• [What you are asked to do]
In the listing below, print exactly the lines from the first through the one that contains "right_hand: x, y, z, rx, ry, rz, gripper".

• [Information supplied]
# # #
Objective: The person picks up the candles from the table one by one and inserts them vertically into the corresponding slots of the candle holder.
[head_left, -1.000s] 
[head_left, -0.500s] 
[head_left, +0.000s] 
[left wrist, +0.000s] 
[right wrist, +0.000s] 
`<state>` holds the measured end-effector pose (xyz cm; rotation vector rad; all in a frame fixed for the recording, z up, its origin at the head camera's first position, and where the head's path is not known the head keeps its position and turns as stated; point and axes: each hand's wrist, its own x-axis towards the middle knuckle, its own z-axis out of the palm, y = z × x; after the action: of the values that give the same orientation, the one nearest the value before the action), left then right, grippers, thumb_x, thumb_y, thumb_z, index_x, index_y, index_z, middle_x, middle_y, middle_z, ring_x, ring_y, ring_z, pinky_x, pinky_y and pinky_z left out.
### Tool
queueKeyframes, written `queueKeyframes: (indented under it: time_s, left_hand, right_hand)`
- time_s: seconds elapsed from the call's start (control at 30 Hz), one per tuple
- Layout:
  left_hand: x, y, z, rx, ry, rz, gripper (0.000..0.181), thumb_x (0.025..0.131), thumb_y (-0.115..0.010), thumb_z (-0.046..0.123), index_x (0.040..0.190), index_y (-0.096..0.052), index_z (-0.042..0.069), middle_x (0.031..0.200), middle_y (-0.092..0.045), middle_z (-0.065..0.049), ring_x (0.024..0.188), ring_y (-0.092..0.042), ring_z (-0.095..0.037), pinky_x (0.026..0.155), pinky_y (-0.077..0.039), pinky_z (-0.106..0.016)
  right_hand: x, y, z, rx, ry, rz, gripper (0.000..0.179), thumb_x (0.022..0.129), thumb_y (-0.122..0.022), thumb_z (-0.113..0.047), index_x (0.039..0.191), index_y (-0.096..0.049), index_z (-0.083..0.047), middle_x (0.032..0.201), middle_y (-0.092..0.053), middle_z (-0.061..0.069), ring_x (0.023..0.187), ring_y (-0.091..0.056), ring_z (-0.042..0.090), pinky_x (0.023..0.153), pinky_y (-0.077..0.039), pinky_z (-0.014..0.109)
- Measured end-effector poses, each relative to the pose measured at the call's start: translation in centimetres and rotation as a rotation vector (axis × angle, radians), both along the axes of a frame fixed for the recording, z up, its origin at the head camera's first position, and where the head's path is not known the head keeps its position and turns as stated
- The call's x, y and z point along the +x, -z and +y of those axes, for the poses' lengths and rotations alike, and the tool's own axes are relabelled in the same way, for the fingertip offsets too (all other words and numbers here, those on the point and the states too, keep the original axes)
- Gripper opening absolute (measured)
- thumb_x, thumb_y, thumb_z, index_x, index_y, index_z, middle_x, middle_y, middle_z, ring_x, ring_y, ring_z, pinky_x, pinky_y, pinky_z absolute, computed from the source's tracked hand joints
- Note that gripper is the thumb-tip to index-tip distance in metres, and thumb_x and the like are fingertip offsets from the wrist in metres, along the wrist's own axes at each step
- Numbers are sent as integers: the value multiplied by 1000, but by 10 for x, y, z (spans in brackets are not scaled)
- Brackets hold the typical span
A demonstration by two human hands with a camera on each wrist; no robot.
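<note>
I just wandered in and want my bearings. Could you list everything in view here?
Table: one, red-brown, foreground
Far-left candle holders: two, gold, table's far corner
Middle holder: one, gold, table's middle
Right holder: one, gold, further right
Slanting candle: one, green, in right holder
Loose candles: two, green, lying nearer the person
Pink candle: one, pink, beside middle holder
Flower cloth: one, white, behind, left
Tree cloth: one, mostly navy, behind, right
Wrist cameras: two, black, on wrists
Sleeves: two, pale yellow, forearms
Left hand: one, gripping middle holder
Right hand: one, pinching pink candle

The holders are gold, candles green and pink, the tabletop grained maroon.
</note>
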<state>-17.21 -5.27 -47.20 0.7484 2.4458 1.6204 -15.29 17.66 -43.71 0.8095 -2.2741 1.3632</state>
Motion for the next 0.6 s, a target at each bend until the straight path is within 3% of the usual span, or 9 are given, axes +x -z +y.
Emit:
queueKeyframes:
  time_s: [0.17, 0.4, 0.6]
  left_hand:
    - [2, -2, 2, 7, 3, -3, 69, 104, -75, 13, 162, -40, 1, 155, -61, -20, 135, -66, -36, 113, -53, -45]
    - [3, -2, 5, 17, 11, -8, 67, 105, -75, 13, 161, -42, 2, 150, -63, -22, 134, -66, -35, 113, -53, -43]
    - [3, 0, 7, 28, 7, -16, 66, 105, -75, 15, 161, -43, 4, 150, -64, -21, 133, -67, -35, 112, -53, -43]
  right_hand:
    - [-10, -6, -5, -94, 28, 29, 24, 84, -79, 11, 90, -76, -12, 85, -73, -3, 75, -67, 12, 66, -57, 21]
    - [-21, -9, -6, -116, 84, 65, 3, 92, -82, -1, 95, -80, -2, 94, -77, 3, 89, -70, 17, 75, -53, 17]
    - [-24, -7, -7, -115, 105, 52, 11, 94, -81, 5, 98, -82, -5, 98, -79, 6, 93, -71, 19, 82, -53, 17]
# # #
• [Answer space]
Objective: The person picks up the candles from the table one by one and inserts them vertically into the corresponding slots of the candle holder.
[head_left, -1.000s] 
[head_left, -0.500s] 
[head_left, +0.000s] 
[left wrist, +0.000s] 
[right wrist, +0.000s] 
`<state>` holds the measured end-effector pose (xyz cm; rotation vector rad; all in a frame fixed for the recording, z up, its origin at the head camera's first position, and where the head's path is not known the head keeps its position and turns as stated; point and axes: each hand's wrist, its own x-axis towards the middle knuckle, its own z-axis out of the palm, y = z × x; after the action: of the values that give the same orientation, the one nearest the value before the action), left then right, grippers, thumb_x, thumb_y, thumb_z, index_x, index_y, index_z, middle_x, middle_y, middle_z, ring_x, ring_y, ring_z, pinky_x, pinky_y and pinky_z left out.
### Tool
queueKeyframes, written `queueKeyframes: (indented under it: time_s, left_hand, right_hand)`
- time_s: seconds elapsed from the call's start (control at 30 Hz), one per tuple
- Layout:
  left_hand: x, y, z, rx, ry, rz, gripper (0.000..0.181), thumb_x (0.025..0.131), thumb_y (-0.115..0.010), thumb_z (-0.046..0.123), index_x (0.040..0.190), index_y (-0.096..0.052), index_z (-0.042..0.069), middle_x (0.031..0.200), middle_y (-0.092..0.045), middle_z (-0.065..0.049), ring_x (0.024..0.188), ring_y (-0.092..0.042), ring_z (-0.095..0.037), pinky_x (0.026..0.155), pinky_y (-0.077..0.039), pinky_z (-0.106..0.016)
  right_hand: x, y, z, rx, ry, rz, gripper (0.000..0.179), thumb_x (0.022..0.129), thumb_y (-0.122..0.022), thumb_z (-0.113..0.047), index_x (0.039..0.191), index_y (-0.096..0.049), index_z (-0.083..0.047), middle_x (0.032..0.201), middle_y (-0.092..0.053), middle_z (-0.061..0.069), ring_x (0.023..0.187), ring_y (-0.091..0.056), ring_z (-0.042..0.090), pinky_x (0.023..0.153), pinky_y (-0.077..0.039), pinky_z (-0.014..0.109)

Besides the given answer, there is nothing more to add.